人々はそれを運命だと嘆くのだ、と。

Lament


「何故戦う?」

背に髑髏を背負う青年が問いかける。
その表情はつい先刻程前の穏やかさを微塵にも感じさせず、少女を確かに動揺させていた。

「我が理想のため。」

しかし、少女も負けない。
いかなる理由であろうと、今目の前に立つ青年は確かに自分が最も憎むべき対象である海賊であるからだ。


「どうして戦う?」

背に正義を背負う少女は問いかける。
その表情はつい先刻程前とは違う軍人の顔つきになってい、この青年をどこか満足させていた。

「己の野望のためだ。」


「貴方方の言う野望が私には許せない。
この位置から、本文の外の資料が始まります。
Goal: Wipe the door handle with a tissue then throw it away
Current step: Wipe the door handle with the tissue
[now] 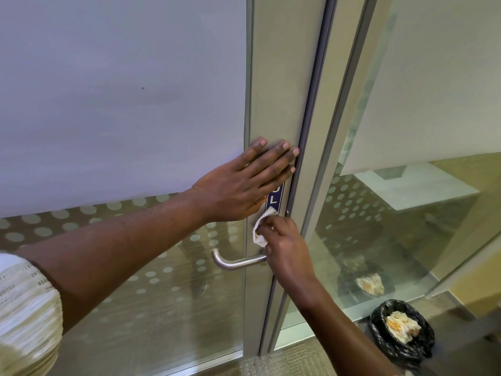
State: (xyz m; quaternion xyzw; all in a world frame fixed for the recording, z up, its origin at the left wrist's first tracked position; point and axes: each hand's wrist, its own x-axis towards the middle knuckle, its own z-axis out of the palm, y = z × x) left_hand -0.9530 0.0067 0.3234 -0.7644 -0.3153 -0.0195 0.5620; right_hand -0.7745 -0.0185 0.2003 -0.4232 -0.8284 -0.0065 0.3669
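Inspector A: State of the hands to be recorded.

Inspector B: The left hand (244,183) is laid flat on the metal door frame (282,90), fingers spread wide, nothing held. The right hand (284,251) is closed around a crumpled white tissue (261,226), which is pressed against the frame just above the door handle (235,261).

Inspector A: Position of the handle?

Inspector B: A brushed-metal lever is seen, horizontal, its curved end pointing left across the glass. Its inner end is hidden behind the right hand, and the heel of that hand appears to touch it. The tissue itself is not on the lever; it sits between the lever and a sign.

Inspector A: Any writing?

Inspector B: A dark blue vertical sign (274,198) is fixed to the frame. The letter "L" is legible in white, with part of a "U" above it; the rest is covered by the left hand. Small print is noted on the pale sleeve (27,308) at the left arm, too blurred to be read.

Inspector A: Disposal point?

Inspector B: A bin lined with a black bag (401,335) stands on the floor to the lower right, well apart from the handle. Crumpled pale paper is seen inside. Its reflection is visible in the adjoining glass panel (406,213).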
」
「いかなる理由であろうと、俺の前に立ちはだかるなら容赦はしないぜ?」

双方とも譲らない。
それもそのはずである。
たとえ敵対する相手であろうと、形は違えど、己の信念に基づいて行動をしているのはお互い様である。
相手の心意気を理解しているし、又、己の信念を曲げてしまう程屈辱的な事はない事ぐらい、双方理解していた。
だからこそここで屈するわけにはいかないのである。
己の為にも。相手の為にも。


少女は意を決したかのようにサーベルを抜き、刃先を青年に向け構える。
青年もまた、いつもどおりのスタイルのまま、いつ少女が仕掛けてきてもいいようにと密かに構える。

長い沈黙…。


青年は己のあまりの冷静さに困惑していた。
何故こんなにも冷静なのかと。
ただ脳内には考え一つ浮かばず、少女の向ける刃先を凝視していた。

少女は己の疑念に困惑していた。
何故この男を斬る事に躊躇がいるのかと。
その答えが見えず、ただただ少女を焦らすばかりである。
しかし、そのような心境を相手に悟らすまいと、自らに強い暗示をかけ、無理矢理掻き消していた。

頬を伝う汗だけが妙に冷静だった。